## Work instructions
Only the pictures are to be dropped; return all other data below exactly.

## Recorded data
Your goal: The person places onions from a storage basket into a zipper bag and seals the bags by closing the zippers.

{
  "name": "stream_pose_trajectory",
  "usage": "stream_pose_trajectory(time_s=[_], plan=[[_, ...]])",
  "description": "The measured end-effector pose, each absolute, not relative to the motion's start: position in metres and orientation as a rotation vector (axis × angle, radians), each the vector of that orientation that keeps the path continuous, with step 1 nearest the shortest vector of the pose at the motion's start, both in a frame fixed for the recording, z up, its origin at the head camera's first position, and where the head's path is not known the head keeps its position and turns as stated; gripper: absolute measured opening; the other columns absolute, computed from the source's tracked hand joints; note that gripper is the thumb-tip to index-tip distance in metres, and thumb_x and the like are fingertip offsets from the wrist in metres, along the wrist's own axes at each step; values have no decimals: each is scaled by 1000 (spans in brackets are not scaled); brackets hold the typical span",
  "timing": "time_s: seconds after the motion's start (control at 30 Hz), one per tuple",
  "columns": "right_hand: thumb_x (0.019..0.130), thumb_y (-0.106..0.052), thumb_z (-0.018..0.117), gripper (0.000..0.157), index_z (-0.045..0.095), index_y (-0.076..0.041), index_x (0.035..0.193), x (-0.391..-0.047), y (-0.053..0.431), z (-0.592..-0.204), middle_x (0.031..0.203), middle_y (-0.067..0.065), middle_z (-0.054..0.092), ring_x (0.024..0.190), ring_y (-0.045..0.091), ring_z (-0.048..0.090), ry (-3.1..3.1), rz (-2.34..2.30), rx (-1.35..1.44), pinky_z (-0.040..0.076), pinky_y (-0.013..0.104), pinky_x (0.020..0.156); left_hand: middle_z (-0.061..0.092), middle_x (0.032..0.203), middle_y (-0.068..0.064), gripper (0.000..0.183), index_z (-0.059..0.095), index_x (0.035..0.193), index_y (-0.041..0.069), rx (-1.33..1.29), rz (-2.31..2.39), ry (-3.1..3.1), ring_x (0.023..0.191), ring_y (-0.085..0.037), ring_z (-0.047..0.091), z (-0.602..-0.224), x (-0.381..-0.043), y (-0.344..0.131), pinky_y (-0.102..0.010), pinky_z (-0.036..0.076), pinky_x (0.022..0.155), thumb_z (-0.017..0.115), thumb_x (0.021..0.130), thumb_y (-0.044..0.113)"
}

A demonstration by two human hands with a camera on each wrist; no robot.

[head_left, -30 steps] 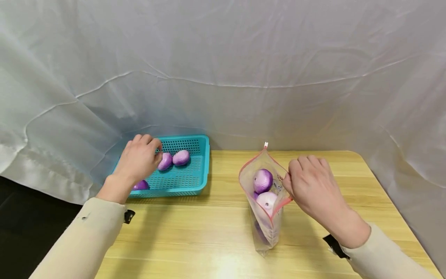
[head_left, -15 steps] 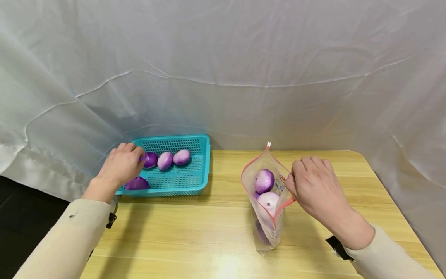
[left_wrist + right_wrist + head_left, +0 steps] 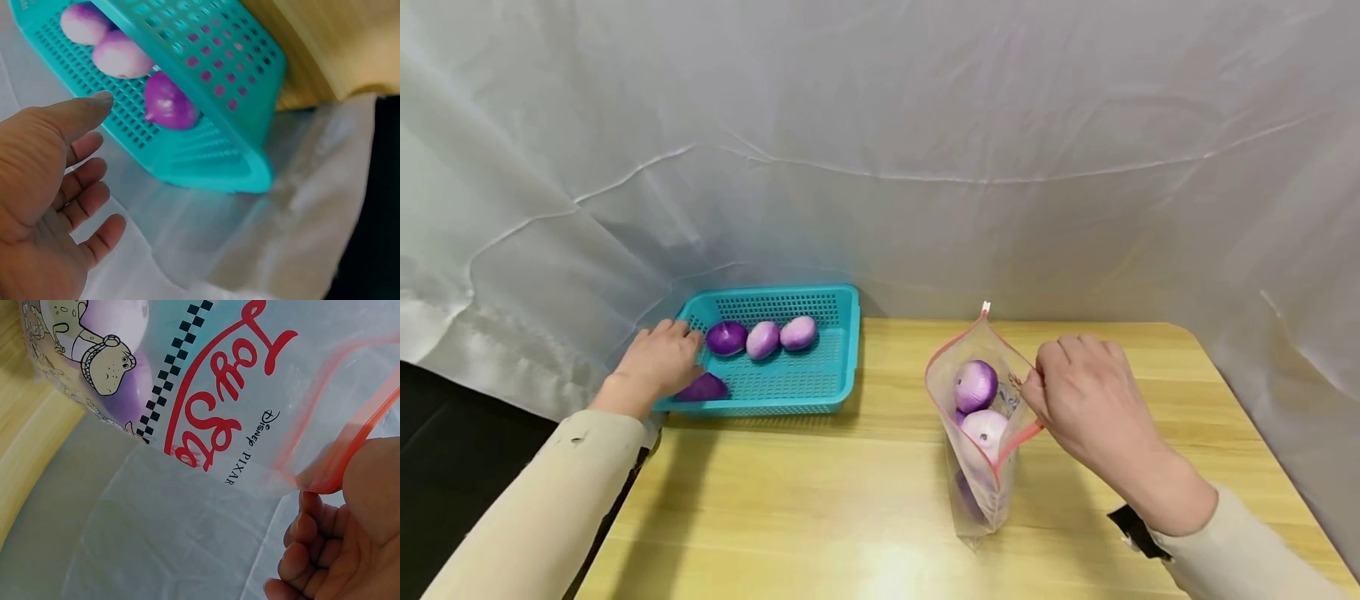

## Answer to this task
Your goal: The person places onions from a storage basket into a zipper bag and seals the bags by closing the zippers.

{
  "name": "stream_pose_trajectory",
  "usage": "stream_pose_trajectory(time_s=[_], plan=[[_, ...]])",
  "description": "The measured end-effector pose, each absolute, not relative to the motion's start: position in metres and orientation as a rotation vector (axis × angle, radians), each the vector of that orientation that keeps the path continuous, with step 1 nearest the shortest vector of the pose at the motion's start, both in a frame fixed for the recording, z up, its origin at the head camera's first position, and where the head's path is not known the head keeps its position and turns as stated; gripper: absolute measured opening; the other columns absolute, computed from the source's tracked hand joints; note that gripper is the thumb-tip to index-tip distance in metres, and thumb_x and the like are fingertip offsets from the wrist in metres, along the wrist's own axes at each step; values have no decimals: each is scaled by 1000 (spans in brackets are not scaled); brackets hold the typical span",
  "timing": "time_s: seconds after the motion's start (control at 30 Hz), one per tuple",
  "columns": "right_hand: thumb_x (0.019..0.130), thumb_y (-0.106..0.052), thumb_z (-0.018..0.117), gripper (0.000..0.157), index_z (-0.045..0.095), index_y (-0.076..0.041), index_x (0.035..0.193), x (-0.391..-0.047), y (-0.053..0.431), z (-0.592..-0.204), middle_x (0.031..0.203), middle_y (-0.067..0.065), middle_z (-0.054..0.092), ring_x (0.024..0.190), ring_y (-0.045..0.091), ring_z (-0.048..0.090), ry (-3.1..3.1), rz (-2.34..2.30), rx (-1.35..1.44), pinky_z (-0.040..0.076), pinky_y (-0.013..0.104), pinky_x (0.020..0.156); left_hand: middle_z (-0.061..0.092), middle_x (0.032..0.203), middle_y (-0.068..0.064), gripper (0.000..0.183), index_z (-0.059..0.095), index_x (0.035..0.193), index_y (-0.041..0.069), rx (-1.33..1.29), rz (-2.31..2.39), ry (-3.1..3.1), ring_x (0.023..0.191), ring_y (-0.085..0.037), ring_z (-0.047..0.091), z (-0.602..-0.224), x (-0.381..-0.043), y (-0.344..0.131), pinky_y (-0.102..0.010), pinky_z (-0.036..0.076), pinky_x (0.022..0.155), thumb_z (-0.017..0.115), thumb_x (0.021..0.130), thumb_y (-0.044..0.113)"
}

A demonstration by two human hands with a camera on each wrist; no robot.

[head_left, -30 steps] 
[head_left, -15 steps] 
[left_wrist + right_wrist + head_left, +0 steps] 

The exercise was answered completely.